Some contention is made .in behalf of Larson rested upon the theory that the disclaimer of warranty was by the feed mills brought to his attention too late; that is, after the making of his contract for the purchase of the spring rye, invoking the law as announced in Edgar v. Breck & Sons Corporation, 172 Mass. 581, 52 N. E. 1083; Moorhead v. Minneapolis Seed Co., 139 Minn. 11, 165 N. W. 484; Ward v. Valker, 44 N. D. 598, 176 N. W. 129, and Davis v. Ferguson Seed Farms, 255 S. W. (Tex. Civ. App.) 655; holding, in substance, that a disclaimer of warranty made after the making of a sale contract, complete in itself, will not avail the vendor to relieve him from warranties, express or implied, embodied therein. Our decision in Seattle Seed Co. v. Fujimori, 79 Wash. 123, 139 Pac. 866, in view of its particular facts, we think, is not out of harmony with this view. However that may be, Larson finally simultaneously acquiesced in the-sale contract between him and the feed mills, and in the manner of its performance, when he received the shipment of the rye at Loon Lake. That was, it seems to us, under the circumstances here shown, the ultimate making of the sale contract.

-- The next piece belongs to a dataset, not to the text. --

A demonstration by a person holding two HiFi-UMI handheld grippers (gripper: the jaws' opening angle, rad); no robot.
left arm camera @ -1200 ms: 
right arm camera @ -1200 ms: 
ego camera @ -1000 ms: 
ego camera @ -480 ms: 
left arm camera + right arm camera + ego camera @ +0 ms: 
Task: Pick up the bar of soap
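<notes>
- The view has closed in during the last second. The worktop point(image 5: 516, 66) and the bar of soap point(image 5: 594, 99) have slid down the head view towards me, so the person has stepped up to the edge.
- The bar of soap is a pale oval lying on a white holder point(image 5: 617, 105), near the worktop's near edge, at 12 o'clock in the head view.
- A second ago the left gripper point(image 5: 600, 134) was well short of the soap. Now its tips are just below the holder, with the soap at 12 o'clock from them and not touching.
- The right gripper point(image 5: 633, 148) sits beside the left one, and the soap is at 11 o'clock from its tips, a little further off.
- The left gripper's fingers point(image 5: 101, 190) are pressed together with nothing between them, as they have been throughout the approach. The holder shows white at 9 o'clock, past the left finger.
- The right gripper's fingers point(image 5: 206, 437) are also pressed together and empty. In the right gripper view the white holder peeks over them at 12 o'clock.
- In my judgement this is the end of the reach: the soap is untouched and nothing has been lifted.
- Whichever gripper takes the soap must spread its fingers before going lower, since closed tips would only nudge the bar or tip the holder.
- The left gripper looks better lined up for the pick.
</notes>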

Attention has been called to our decision in Jolly v. Blackwell & Co., 122 Wash. 620, 211 Pac. 748, where there was drawn in question a disclaimer of warranty, not as to description or kind, but only as to quality; it being a printed disclaimer of warranty put in each sack of seed by the seed company which put up the seed in the sacks for sale, and which company was not a party to the action, nor was it the seller of the seed to the plaintiff. Holding that such disclaimer of warranty could not avail the defendant company, the actual vendor of the seed, it having made no disclaimer of warranty, Judge Holcomb, speaking for the court, said:

“Had respondent itself placed such disclaimer, or notice of non-warranty, on and in the hags, as was placed thereon and therein by the Spokane Seed Company, from whom it bought, there might be no question but that appellants must have taken the grain without any warranty that it would prove true to name. But appellants did not purchase from, or contract with, the Spokane Seed Company. They saw the label which said the rye was seed rye for spring. The seed was not defective in any respect except that it was fall rye instead of spring rye, and would not produce a crop when sown in the spring. This the appellants were unable to discover by an inspection. No disclaimer was made by respondent. The only disclaimer shown in the case is made by a stranger to the contract and to the suit.”

That decision, we think, is of no controlling force in this case. We conclude that the feed mills, under the circumstances here appearing, have not been shown to be legally liable to Larson.

The judgment is affirmed.

Mackintosh, C. J., Tolman, and Askren, JJ., concur.